The interplay between pay equity and morale forces HR to act as a mediator and advocate for parallel investments in employee development programs. Signaling commitment to employees is not a dismissible task, especially when data shows that linking CEO bonuses to employee satisfaction metrics reduces turnover by 8%.
With CEO Wages Far Outpacing Workers, HR Teams Need to Level the Playing Field
HR teams that roll out campaigns to foster engagement through other non-monetary benefits are often able to mitigate some of these strained feelings among employees. Using available tools to gauge employee morale post-disclosure and addressing their concerns during town hall meetings can help offer employees greater clarity on where things stand.
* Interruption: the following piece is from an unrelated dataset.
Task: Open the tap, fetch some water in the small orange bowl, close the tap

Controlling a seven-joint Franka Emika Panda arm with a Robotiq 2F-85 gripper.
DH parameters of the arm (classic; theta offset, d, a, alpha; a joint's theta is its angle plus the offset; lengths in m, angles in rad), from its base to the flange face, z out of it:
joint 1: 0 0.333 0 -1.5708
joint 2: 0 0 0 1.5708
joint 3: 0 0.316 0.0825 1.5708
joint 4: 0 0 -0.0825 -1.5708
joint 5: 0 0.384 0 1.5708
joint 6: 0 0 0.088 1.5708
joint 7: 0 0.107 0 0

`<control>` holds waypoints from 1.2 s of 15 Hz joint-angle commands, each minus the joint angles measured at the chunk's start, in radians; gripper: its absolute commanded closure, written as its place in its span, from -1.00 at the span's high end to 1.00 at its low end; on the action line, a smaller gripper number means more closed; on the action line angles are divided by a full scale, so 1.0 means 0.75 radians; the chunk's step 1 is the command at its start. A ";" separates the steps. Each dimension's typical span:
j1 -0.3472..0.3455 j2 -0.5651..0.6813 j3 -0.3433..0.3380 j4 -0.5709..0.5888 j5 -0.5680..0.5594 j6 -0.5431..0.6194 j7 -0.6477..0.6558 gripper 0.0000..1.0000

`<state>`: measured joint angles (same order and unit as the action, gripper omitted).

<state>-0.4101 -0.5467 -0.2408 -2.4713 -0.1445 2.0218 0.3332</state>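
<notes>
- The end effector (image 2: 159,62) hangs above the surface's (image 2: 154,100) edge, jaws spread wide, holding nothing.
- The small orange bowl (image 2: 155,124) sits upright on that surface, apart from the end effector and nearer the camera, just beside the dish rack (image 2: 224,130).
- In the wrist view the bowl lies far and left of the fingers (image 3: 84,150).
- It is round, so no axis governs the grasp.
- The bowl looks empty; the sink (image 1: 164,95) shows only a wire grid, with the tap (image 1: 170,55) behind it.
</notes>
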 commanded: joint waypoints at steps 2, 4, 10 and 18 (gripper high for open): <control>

The most successful strategy, however, is to narrow the CEO pay vs worker pay ratio. This is often a difficult change to enforce in the capitalistic set-up that governs operations today. While this change is a long way off, HR teams have much work to do in ensuring that employees are rewarded with upskilling and retraining programs, flexible work arrangements, health benefits, and other employee bonuses that mirror C-suite incentives, fostering a shared purpose and background for employees and CEOs to operate on.
In 2025, HR’s ability to bridge these challenges will define its role as a strategic partner, fostering workplaces where equity and engagement coexist.